ASSIGNMENT. Transcribe the full listing word for word, leaving nothing out.

INPUT DATA.
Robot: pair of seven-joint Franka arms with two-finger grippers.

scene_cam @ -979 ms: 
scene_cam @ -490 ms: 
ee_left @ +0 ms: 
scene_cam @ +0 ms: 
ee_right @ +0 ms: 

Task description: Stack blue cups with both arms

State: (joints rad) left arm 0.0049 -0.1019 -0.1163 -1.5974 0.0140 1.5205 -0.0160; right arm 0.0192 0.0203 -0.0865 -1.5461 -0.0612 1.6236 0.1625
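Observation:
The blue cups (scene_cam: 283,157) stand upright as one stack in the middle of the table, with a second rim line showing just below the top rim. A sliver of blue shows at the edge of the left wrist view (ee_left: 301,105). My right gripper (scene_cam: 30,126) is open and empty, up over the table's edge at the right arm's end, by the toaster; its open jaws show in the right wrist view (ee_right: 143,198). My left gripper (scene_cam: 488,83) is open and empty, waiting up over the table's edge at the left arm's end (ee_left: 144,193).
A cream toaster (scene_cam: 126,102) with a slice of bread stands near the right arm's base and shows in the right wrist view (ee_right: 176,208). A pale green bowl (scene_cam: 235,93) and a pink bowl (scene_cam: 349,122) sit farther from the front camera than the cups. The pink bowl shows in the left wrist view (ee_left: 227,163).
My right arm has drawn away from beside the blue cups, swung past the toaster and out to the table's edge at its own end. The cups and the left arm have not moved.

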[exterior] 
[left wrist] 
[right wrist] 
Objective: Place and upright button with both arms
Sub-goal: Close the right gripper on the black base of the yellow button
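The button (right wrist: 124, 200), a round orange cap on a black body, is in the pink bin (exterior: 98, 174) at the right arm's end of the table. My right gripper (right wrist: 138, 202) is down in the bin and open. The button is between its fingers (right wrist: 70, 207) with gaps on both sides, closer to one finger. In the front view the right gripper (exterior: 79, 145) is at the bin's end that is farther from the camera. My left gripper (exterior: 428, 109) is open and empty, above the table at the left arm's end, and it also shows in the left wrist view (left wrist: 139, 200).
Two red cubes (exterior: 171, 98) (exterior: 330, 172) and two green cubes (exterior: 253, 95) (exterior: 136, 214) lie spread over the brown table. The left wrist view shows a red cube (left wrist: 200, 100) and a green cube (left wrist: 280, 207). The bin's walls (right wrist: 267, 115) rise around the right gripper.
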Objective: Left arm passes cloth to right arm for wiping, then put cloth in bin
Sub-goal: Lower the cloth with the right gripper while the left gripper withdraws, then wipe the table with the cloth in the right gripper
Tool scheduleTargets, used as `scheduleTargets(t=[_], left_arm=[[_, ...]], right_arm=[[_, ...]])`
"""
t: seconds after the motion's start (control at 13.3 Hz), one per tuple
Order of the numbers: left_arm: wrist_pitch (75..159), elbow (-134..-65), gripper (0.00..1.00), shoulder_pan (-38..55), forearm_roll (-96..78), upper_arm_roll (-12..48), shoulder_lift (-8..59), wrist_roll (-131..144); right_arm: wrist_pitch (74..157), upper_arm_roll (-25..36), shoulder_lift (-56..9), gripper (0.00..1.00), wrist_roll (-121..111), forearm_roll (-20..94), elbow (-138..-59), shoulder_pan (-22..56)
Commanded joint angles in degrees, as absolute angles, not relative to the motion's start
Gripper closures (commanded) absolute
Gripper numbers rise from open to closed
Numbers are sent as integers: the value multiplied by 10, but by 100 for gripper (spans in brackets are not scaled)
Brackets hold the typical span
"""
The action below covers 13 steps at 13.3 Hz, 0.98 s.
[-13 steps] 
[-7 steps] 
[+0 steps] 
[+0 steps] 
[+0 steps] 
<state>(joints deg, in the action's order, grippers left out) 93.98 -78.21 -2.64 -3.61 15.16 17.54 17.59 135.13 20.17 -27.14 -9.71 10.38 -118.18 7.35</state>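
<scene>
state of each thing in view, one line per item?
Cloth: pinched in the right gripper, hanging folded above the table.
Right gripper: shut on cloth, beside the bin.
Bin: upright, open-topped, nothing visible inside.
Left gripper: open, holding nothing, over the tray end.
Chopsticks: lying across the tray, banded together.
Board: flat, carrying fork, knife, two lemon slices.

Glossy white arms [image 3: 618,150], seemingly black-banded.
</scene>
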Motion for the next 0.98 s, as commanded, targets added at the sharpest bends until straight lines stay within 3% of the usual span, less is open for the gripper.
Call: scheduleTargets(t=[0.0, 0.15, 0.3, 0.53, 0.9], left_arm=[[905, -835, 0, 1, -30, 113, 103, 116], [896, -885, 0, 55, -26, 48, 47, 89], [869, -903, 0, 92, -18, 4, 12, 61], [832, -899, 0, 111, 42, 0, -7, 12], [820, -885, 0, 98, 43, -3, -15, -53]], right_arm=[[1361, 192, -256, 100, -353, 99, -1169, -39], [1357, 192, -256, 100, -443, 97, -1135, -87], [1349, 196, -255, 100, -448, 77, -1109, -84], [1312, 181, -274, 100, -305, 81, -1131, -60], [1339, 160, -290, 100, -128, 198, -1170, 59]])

OUTPUT.
Robot: pair of seven-joint Franka arms with two-finger grippers.

scene_cam @ -979 ms: 
scene_cam @ -490 ms: 
ee_left @ +0 ms: 
scene_cam @ +0 ms: 
ee_right @ +0 ms: 

Task description: Stack blue cups with both arms

State: (joints rad) left arm 0.0049 -0.1019 -0.1163 -1.5974 0.0140 1.5205 -0.0160; right arm 0.0192 0.0203 -0.0865 -1.5461 -0.0612 1.6236 0.1625
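Observation:
The blue cups (scene_cam: 283,157) stand upright as one stack in the middle of the table, with a second rim line showing just below the top rim. A sliver of blue shows at the edge of the left wrist view (ee_left: 301,105). My right gripper (scene_cam: 30,126) is open and empty, up over the table's edge at the right arm's end, by the toaster; its open jaws show in the right wrist view (ee_right: 143,198). My left gripper (scene_cam: 488,83) is open and empty, waiting up over the table's edge at the left arm's end (ee_left: 144,193).
A cream toaster (scene_cam: 126,102) with a slice of bread stands near the right arm's base and shows in the right wrist view (ee_right: 176,208). A pale green bowl (scene_cam: 235,93) and a pink bowl (scene_cam: 349,122) sit farther from the front camera than the cups. The pink bowl shows in the left wrist view (ee_left: 227,163).
My right arm has drawn away from beside the blue cups, swung past the toaster and out to the table's edge at its own end. The cups and the left arm have not moved.
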
[exterior] 
[left wrist] 
[right wrist] 
Objective: Place and upright button with both arms
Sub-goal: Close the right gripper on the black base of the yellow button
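The button (right wrist: 124, 200), a round orange cap on a black body, is in the pink bin (exterior: 98, 174) at the right arm's end of the table. My right gripper (right wrist: 138, 202) is down in the bin and open. The button is between its fingers (right wrist: 70, 207) with gaps on both sides, closer to one finger. In the front view the right gripper (exterior: 79, 145) is at the bin's end that is farther from the camera. My left gripper (exterior: 428, 109) is open and empty, above the table at the left arm's end, and it also shows in the left wrist view (left wrist: 139, 200).
Two red cubes (exterior: 171, 98) (exterior: 330, 172) and two green cubes (exterior: 253, 95) (exterior: 136, 214) lie spread over the brown table. The left wrist view shows a red cube (left wrist: 200, 100) and a green cube (left wrist: 280, 207). The bin's walls (right wrist: 267, 115) rise around the right gripper.
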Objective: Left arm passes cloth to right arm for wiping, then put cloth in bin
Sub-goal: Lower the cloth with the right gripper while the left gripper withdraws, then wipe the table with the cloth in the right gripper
Tool scheduleTargets, used as `scheduleTargets(t=[_], left_arm=[[_, ...]], right_arm=[[_, ...]])`
"""
t: seconds after the motion's start (control at 13.3 Hz), one per tuple
Order of the numbers: left_arm: wrist_pitch (75..159), elbow (-134..-65), gripper (0.00..1.00), shoulder_pan (-38..55), forearm_roll (-96..78), upper_arm_roll (-12..48), shoulder_lift (-8..59), wrist_roll (-131..144); right_arm: wrist_pitch (74..157), upper_arm_roll (-25..36), shoulder_lift (-56..9), gripper (0.00..1.00), wrist_roll (-121..111), forearm_roll (-20..94), elbow (-138..-59), shoulder_pan (-22..56)
Commanded joint angles in degrees, as absolute angles, not relative to the motion's start
Gripper closures (commanded) absolute
Gripper numbers rise from open to closed
Numbers are sent as integers: the value multiplied by 10, but by 100 for gripper (spans in brackets are not scaled)
Brackets hold the typical span
"""
The action below covers 13 steps at 13.3 Hz, 0.98 s.
[-13 steps] 
[-7 steps] 
[+0 steps] 
[+0 steps] 
[+0 steps] 
<state>(joints deg, in the action's order, grippers left out) 93.98 -78.21 -2.64 -3.61 15.16 17.54 17.59 135.13 20.17 -27.14 -9.71 10.38 -118.18 7.35</state>
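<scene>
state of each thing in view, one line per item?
Cloth: pinched in the right gripper, hanging folded above the table.
Right gripper: shut on cloth, beside the bin.
Bin: upright, open-topped, nothing visible inside.
Left gripper: open, holding nothing, over the tray end.
Chopsticks: lying across the tray, banded together.
Board: flat, carrying fork, knife, two lemon slices.

Glossy white arms [image 3: 618,150], seemingly black-banded.
</scene>
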Motion for the next 0.98 s, as commanded, targets added at the sharpest bends until straight lines stay within 3% of the usual span, less is open for the gripper.
Call: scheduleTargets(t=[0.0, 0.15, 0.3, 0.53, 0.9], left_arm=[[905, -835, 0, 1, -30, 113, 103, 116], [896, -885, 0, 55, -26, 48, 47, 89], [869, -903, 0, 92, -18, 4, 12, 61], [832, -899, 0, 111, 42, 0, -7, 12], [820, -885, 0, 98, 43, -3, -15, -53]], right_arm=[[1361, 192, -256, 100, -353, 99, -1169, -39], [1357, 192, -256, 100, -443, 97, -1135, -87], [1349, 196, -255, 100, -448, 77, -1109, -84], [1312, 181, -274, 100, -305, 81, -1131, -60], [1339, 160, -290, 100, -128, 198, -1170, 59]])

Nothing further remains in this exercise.